Please retype the records below exactly, from the first line through the line containing "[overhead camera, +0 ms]", and leave out any pictures.

[Source records]
====================
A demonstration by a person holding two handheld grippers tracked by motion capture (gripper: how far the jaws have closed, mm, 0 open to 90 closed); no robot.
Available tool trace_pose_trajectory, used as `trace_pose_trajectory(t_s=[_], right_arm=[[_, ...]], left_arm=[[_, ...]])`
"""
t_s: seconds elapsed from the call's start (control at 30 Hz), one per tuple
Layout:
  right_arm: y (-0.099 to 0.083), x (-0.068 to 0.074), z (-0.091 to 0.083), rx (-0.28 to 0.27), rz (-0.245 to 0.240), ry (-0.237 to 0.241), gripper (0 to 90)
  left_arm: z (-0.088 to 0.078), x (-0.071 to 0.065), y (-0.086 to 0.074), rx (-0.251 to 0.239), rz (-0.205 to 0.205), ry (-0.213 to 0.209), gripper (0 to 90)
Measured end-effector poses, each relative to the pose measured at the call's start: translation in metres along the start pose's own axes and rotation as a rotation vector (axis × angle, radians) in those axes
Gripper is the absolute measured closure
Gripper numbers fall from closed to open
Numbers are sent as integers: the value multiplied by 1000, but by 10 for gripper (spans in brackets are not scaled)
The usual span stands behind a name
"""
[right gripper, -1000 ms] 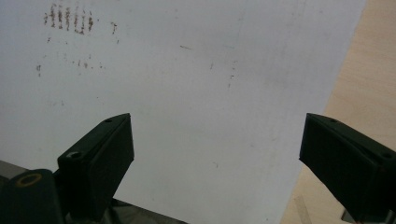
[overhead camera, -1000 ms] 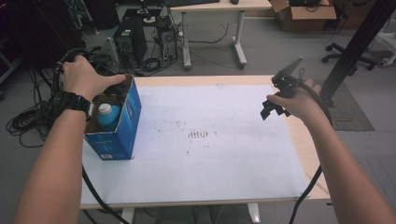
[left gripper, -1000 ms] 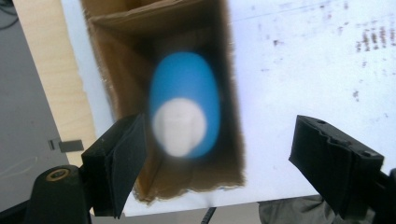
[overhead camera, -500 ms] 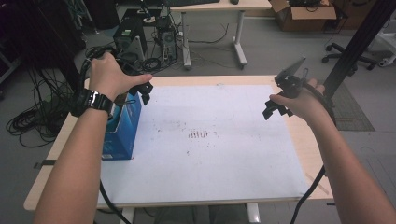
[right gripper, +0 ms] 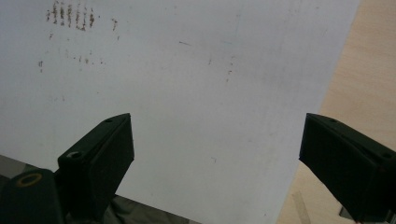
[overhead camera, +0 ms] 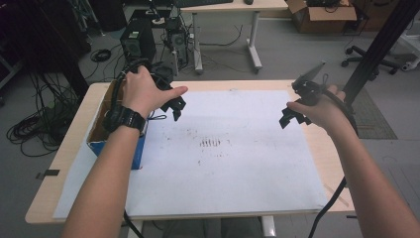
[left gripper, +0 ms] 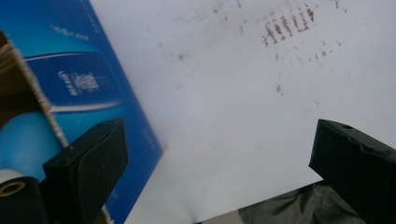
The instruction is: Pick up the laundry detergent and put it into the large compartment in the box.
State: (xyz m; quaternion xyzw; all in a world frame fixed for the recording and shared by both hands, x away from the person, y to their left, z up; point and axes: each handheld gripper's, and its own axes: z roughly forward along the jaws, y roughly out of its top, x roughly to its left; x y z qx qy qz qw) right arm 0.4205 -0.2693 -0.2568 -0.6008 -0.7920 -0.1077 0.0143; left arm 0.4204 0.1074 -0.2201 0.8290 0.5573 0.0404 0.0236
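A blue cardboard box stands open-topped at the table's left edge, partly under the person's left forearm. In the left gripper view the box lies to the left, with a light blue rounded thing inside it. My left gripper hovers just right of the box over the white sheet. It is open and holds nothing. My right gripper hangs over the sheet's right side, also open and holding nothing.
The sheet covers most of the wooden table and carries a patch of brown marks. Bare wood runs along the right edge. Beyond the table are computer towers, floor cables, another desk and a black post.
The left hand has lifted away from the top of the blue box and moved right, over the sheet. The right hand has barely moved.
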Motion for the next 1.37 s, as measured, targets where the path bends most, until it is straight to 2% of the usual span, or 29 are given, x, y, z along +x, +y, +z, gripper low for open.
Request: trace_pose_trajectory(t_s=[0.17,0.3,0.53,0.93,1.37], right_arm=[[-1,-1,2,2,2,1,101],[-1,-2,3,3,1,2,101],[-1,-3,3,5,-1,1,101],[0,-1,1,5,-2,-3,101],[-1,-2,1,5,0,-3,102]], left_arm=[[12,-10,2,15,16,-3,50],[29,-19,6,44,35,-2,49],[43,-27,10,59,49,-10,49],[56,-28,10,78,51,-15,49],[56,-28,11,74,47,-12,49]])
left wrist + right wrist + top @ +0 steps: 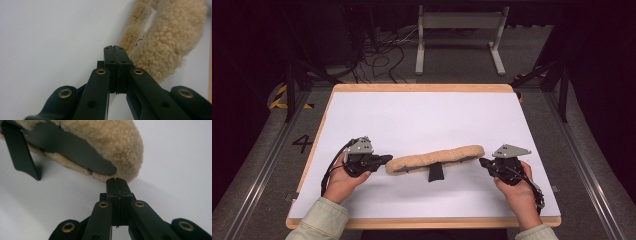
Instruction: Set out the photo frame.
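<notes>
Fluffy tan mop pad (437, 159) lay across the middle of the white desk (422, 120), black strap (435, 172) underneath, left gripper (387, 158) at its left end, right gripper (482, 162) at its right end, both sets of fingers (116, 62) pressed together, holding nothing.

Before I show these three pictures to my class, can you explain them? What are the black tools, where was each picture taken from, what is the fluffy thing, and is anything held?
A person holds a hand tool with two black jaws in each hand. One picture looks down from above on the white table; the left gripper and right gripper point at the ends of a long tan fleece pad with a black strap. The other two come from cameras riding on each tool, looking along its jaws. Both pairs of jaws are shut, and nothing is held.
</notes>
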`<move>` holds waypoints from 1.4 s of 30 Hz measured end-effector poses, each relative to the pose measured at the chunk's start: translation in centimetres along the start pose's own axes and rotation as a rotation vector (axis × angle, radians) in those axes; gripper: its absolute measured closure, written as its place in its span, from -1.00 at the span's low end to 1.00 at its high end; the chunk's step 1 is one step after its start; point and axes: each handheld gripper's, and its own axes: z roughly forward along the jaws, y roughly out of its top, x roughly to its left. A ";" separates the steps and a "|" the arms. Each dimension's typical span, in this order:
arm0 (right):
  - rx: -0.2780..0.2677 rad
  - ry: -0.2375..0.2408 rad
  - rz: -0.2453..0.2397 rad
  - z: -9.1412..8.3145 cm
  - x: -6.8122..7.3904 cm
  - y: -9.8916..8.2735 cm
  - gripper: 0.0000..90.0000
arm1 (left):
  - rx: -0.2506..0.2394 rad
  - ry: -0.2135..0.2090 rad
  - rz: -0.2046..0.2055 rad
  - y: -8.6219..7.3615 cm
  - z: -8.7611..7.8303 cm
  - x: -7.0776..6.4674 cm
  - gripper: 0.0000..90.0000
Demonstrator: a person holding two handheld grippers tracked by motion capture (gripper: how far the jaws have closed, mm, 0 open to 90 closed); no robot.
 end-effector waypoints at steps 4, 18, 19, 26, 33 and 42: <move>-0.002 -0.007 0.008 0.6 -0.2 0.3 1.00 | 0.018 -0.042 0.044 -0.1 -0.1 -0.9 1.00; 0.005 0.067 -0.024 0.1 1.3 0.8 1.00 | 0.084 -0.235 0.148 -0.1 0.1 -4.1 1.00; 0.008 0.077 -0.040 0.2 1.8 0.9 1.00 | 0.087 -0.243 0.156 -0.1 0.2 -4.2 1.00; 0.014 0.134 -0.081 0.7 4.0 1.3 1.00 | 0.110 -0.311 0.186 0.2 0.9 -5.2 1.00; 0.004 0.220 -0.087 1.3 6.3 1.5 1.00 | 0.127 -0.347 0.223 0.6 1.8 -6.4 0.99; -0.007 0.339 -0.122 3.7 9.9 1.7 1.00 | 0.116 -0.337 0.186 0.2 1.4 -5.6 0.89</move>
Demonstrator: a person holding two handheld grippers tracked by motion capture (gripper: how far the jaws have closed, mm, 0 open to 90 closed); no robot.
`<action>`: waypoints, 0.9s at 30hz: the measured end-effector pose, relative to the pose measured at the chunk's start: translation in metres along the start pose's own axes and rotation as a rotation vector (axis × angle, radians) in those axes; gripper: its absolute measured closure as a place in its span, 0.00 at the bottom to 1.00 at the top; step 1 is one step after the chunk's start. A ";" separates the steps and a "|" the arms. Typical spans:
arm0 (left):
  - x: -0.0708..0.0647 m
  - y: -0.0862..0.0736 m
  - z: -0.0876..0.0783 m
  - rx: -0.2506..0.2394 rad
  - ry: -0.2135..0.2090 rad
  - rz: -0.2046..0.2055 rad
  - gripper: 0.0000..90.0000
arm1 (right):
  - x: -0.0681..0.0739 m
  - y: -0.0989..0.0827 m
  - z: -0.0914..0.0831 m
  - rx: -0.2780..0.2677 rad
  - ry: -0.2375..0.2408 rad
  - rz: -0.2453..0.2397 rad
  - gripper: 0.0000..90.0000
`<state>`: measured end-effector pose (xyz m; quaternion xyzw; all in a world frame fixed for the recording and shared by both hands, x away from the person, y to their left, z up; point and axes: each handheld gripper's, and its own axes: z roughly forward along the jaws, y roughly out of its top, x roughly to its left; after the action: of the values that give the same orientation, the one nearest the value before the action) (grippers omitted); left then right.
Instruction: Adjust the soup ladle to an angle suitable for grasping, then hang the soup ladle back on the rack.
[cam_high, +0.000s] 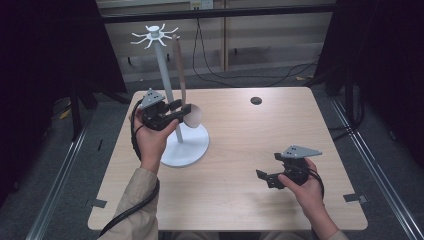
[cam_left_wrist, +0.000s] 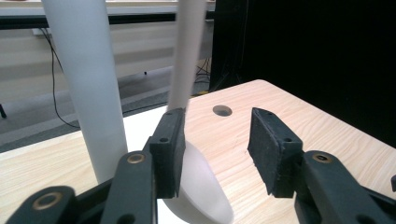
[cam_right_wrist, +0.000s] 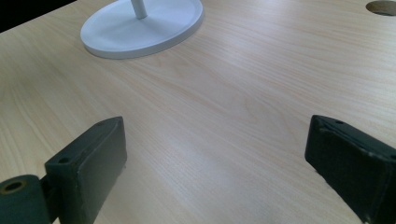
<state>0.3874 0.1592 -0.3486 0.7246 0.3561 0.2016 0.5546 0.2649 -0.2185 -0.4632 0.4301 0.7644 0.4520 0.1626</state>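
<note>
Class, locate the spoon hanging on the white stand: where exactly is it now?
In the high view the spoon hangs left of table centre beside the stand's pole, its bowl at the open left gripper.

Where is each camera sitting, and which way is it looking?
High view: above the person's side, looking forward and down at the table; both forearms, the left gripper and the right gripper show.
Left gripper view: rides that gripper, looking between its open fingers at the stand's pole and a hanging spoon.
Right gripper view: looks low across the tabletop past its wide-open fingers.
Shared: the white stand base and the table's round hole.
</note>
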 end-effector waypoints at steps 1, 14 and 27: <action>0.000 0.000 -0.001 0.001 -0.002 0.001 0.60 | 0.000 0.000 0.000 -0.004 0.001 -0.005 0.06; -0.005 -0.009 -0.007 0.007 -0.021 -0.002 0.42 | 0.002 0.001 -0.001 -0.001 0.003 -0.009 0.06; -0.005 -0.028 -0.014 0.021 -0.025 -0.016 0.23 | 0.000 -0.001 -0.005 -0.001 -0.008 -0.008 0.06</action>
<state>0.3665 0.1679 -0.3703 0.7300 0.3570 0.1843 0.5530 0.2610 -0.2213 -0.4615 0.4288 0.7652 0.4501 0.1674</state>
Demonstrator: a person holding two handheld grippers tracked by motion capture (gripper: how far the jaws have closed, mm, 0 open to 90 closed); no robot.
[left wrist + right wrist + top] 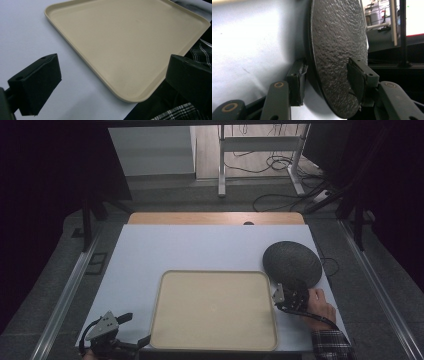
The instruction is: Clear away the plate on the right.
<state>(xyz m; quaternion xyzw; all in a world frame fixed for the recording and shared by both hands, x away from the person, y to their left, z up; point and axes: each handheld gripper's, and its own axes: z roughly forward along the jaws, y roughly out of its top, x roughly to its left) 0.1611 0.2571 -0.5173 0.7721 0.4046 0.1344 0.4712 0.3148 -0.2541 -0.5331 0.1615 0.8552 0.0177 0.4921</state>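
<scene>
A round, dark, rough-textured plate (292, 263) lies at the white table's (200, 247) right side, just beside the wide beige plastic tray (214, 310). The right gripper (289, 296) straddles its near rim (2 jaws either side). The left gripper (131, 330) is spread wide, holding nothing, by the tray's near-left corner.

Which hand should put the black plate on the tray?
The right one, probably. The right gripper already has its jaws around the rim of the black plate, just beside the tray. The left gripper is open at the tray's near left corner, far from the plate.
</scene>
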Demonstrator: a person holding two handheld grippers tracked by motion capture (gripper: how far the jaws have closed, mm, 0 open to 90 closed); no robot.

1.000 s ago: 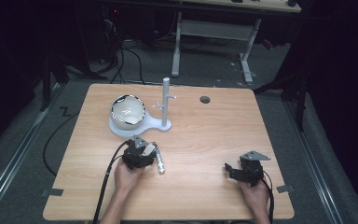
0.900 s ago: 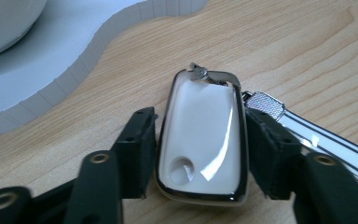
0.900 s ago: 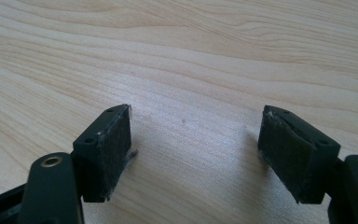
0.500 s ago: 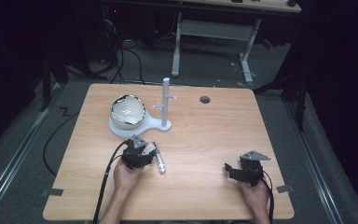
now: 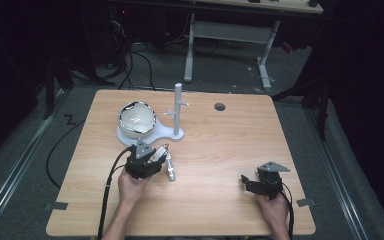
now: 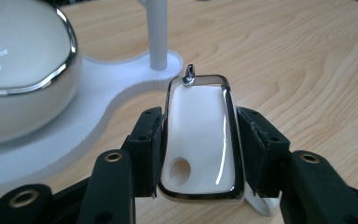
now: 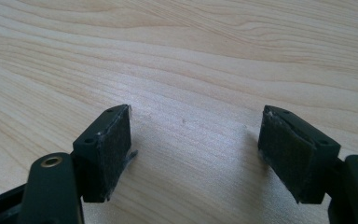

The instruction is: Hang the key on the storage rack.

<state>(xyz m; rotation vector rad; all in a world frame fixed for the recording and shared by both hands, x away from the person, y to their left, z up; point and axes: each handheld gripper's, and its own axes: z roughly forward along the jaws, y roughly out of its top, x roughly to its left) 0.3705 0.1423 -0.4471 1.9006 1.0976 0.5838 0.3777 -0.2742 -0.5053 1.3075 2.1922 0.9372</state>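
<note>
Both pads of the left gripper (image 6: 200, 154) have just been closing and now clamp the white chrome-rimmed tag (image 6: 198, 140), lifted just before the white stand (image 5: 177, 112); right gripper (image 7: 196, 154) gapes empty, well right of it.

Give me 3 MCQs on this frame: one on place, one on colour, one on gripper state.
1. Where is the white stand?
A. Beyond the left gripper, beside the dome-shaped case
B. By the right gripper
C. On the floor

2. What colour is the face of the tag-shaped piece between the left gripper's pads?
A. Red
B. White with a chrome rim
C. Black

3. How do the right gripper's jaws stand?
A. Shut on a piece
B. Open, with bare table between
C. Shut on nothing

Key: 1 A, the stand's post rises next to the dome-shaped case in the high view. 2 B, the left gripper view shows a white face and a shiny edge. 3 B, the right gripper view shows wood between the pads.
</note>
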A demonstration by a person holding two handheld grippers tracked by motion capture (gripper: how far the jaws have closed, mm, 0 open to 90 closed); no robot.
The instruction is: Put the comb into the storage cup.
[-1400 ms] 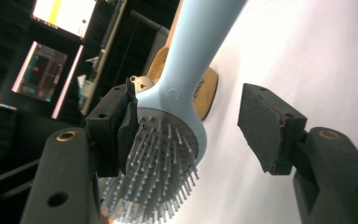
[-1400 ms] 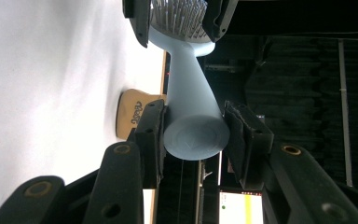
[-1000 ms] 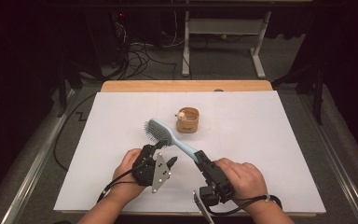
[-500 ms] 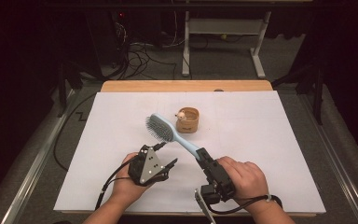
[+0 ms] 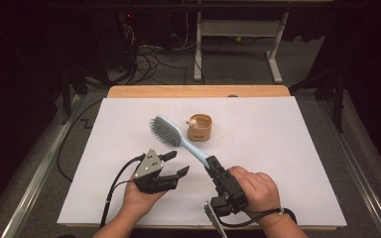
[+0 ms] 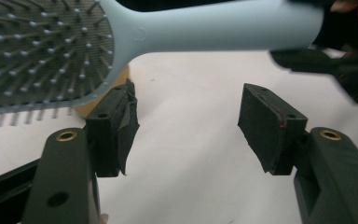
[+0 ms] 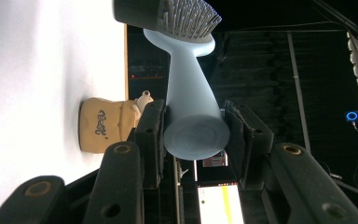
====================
— Solution for this exercise —
A demonstration by a person holding two handheld grippers tracked by motion capture (gripper: how far the jaws have closed, mm, 0 open to 90 closed); no robot.
Available tool trace_pose_trajectory, used as `trace_pose_trajectory(t_s=[_], right_arm=[[_, ...]], left_arm=[[_, ...]])`
"""
t_s: seconds elapsed from the call's start (control at 30 Hz), one per tuple
Layout:
  right_arm: y (-0.099 to 0.083), x (-0.068 to 0.074), z (-0.091 to 0.083), rx (-0.28 to 0.27), rz (-0.245 to 0.240), ry (-0.237 to 0.241), gripper (0 to 90)
  left_arm: z (-0.088 to 0.078), x (-0.071 to 0.065), y (-0.086 to 0.074), rx (-0.251 to 0.239), rz (-0.205 to 0.205), ry (-0.213 to 0.209), gripper (0 to 90)
Measured end-effector poses, each relative to the pose measured at the call's start: translation in metres along the start pose's own axes and rotation as a rotation vector (axis × angle, radians) in those axes
Gripper is the absolute measured closure
Gripper numbers fall from closed to open
Numbers are sent as integers: the value multiplied by 1000, but by 10 for gripper (spans in brackets are not scaled)
The usual span stands behind a name
"""
[right gripper, -1000 ms] 
[overhead camera, -1000 ms] 
[left gripper, -1000 ms] 
[overhead camera, -500 ms] 
[right gripper, +0 ms] 
[overhead camera, +0 ms] 

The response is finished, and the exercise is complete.